Y tal vez fuera por eso o por su incorregible naturaleza impulsiva pero el hecho es que cuando él le puso la mano en la cintura y la atrajo hacia si para que le acompañara…bajó del vagón y le siguió.
***
Despertó, despejada, de un sueño ligero, entre almohadas ajenas de una cama extraña. Las sábanas eran “brillantemente” blancas, como recién estrenadas, conservaban pliegues perfectamente simétricos y ese olor impersonal, algo plástico, no como el del resto del apartamento. Apenas había tenido ocasión de ver más que el dormitorio, era simple, geométrico, impecablemente limpio…y sin embargo aquel olor que no conseguía identificar; más seco que el jazmín pero igual de embriagador.
Rodó sobre si misma y volvió a relajarse abrazando un cojín de plumón, se sumió en un letargo escuchando el agua de la ducha que empezaba a correr.
*
Desde la puerta entornada del baño la vio girar sobre si misma con intención de seguir descansando; su espalda quedó al descubierto, atravesada por el dibujo serpenteante de la espina dorsal.
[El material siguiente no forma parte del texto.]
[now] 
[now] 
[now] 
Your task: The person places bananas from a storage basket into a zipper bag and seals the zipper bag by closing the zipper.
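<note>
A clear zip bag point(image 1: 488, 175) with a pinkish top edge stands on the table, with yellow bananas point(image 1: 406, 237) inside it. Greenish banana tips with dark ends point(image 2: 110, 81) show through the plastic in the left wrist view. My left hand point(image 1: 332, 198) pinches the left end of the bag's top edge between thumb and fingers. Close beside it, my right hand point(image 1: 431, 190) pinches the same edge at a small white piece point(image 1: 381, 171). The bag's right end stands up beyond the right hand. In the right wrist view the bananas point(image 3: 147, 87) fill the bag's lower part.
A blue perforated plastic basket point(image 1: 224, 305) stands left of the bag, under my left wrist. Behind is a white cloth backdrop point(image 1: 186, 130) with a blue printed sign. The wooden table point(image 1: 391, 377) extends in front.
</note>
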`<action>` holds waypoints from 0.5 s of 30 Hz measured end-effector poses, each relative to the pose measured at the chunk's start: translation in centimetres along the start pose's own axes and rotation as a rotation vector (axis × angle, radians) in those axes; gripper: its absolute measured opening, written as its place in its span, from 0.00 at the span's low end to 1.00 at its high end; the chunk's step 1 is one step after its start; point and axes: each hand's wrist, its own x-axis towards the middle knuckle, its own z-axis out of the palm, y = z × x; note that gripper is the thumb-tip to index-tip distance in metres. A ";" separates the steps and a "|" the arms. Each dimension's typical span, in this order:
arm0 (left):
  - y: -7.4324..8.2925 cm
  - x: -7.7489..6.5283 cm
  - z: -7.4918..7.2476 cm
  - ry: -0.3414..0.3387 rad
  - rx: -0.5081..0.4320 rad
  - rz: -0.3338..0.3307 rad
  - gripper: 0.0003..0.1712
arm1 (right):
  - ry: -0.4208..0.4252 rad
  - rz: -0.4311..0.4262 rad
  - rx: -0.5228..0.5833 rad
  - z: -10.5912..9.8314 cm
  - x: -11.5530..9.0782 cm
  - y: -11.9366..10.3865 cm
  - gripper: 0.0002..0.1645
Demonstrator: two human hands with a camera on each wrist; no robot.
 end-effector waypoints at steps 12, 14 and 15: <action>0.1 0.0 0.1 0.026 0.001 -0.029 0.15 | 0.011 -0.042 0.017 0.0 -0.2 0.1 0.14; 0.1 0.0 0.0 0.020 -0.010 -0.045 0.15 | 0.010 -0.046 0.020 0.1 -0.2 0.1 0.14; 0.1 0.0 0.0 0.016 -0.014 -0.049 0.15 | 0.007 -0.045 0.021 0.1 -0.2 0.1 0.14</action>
Estaba tranquila; no sospechaba. Realmente no tenía nada por lo que preocuparse; era un experto, y una vez más había hecho un buen trabajo.
Había supuesto horas de esfuerzo que le habían costado sudor, uñas y piel; pero ahora no quedaba ni una sola partícula delatora. La casa era un ejemplo de pulcritud…salvo por ese olor.
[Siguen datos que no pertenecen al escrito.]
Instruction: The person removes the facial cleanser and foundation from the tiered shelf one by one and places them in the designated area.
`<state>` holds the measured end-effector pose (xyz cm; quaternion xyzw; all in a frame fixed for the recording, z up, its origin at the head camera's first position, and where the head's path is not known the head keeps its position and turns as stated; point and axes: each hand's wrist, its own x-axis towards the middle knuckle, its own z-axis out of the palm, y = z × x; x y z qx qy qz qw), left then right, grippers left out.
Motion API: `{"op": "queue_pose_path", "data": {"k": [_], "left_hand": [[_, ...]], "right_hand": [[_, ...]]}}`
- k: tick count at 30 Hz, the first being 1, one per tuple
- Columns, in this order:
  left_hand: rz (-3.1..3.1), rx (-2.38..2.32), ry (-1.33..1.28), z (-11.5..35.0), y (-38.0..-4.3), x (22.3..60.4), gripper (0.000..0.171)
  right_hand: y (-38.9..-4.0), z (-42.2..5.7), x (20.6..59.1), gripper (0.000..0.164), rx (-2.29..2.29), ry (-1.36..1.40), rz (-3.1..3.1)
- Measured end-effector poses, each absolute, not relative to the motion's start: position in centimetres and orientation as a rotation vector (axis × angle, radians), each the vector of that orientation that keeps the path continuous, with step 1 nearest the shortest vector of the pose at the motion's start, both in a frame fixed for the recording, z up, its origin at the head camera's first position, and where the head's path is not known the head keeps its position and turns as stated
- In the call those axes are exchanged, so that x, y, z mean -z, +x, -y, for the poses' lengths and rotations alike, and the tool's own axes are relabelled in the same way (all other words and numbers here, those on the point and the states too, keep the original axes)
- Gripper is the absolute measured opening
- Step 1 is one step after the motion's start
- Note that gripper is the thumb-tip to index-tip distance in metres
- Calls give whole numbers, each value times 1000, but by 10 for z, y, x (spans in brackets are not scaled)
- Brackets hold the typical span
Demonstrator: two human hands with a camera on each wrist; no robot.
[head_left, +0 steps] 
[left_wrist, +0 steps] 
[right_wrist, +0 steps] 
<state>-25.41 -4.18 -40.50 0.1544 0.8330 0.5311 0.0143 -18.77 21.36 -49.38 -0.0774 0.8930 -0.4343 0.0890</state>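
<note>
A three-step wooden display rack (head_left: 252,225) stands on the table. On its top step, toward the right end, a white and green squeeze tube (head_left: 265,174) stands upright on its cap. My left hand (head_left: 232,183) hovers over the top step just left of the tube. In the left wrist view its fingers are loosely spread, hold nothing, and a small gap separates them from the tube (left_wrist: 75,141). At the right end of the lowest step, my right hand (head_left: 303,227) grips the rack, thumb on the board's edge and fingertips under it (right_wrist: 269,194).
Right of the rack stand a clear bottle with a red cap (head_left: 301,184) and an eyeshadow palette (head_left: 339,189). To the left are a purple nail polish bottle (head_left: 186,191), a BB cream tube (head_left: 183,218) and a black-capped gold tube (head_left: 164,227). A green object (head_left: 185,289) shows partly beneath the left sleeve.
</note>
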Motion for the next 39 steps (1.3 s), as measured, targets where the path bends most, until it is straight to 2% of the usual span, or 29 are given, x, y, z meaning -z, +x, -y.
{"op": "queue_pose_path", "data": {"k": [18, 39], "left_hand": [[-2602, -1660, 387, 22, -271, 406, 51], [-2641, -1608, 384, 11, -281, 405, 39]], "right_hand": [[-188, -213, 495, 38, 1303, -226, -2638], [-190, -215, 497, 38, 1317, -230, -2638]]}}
No lograba quitárselo de encima y parecía fermentar con las horas, volviéndose dulzón y pegajoso. Le repugnaba, le revolvía por dentro. Le hacía sentir aún entorno suyo al jodido bohemio fuma-pipas que se había aferrado a la vida cuando ya le correspondía estar remuerto; ofreciendo resistencia hasta el último instante antes de caer tendido como un pesado muñeco desvencijado, una piñata rota escupiendo sangre a borbotones que él dejó fluir sobre si mismo.
*
Hacía mucho tiempo que no se sentía tan a gusto, tan tranquila, había algo en el ambiente que le hacía sentir en casa. La envolvía y la calmaba … y como una creciente voz al principio imperceptible, como una alarma que va cogiendo fuerza…algo en su mente se fue formulando; una conexión repentina entre sentido y senbilidad, y la identificación de una esencia; tallaron terror en sus ojos y la dejaron en suspenso…
Una mano fornida se posó sobre su clavícula.